What you should do>
Look through the material below and report every line that includes "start".

--*--

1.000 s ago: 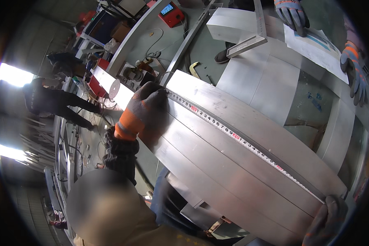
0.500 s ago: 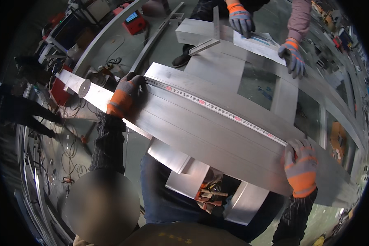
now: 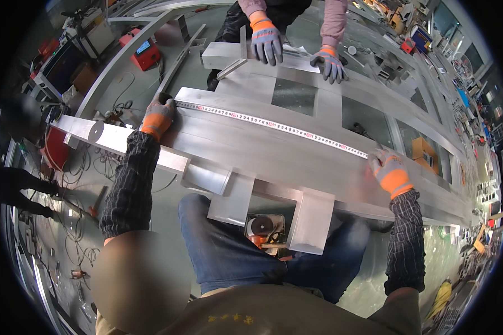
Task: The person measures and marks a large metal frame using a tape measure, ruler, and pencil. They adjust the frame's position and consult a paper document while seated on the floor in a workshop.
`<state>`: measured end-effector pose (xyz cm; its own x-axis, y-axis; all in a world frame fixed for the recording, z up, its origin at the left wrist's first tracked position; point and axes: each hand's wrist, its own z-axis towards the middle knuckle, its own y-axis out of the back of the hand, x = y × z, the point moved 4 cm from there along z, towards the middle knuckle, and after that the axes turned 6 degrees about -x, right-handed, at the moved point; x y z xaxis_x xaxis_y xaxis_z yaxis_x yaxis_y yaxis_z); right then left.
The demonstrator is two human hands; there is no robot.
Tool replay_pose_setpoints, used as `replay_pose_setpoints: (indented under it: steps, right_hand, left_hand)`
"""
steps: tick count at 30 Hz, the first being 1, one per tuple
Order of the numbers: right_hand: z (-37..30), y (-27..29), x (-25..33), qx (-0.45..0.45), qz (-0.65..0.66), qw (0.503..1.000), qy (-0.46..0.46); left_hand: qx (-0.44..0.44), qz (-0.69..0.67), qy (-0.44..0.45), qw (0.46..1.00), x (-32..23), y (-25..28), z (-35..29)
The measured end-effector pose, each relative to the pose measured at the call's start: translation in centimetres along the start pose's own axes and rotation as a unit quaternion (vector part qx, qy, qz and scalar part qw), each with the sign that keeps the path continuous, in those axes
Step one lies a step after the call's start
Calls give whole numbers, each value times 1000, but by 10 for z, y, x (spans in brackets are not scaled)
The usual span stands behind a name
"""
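A white tape measure (image 3: 274, 125) with black and red marks is stretched along a broad silvery metal beam (image 3: 262, 162). At the beam's left end, my gloved left hand (image 3: 159, 118) is closed around the end of the tape, its fingertips at the beam's edge. My gloved right hand (image 3: 390, 170) pinches the other end of the visible tape, low on the beam's right part. Whatever lies under the right palm is hidden. Both gloves are grey with orange cuffs.
Across from me are a co-worker's gloved hands (image 3: 266, 43), a metal square (image 3: 233, 68) and a paper sheet (image 3: 302, 51). A dark disc (image 3: 96, 131) lies on a narrow bar. Short metal pieces (image 3: 313, 220) jut toward my knees, above a tool box (image 3: 285, 223). Cables (image 3: 81, 245) trail on the floor.
My view has shifted, so the beam and the co-worker appear further left and higher. Both my hands remain on the tape. The co-worker's left hand has drawn closer to the right one.
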<state>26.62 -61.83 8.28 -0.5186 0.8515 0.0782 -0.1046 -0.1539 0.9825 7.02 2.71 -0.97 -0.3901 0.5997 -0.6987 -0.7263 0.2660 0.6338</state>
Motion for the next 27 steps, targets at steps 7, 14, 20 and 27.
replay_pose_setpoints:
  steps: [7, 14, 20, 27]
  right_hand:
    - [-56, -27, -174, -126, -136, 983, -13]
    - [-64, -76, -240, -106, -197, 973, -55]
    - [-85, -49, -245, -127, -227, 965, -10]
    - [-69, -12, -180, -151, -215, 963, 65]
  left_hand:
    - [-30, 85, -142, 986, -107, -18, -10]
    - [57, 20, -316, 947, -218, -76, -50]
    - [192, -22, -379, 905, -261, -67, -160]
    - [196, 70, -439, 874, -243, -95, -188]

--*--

Solved exercise>
The measured end-effector pose, each relative to the pose measured at the call's start: translation in centimetres along the start pose's own axes and rotation as a unit quaternion (vector part qx, qy, qz and scalar part qw), each with the sign that keeps the path continuous, in those axes
Step one lies a step after the call's start

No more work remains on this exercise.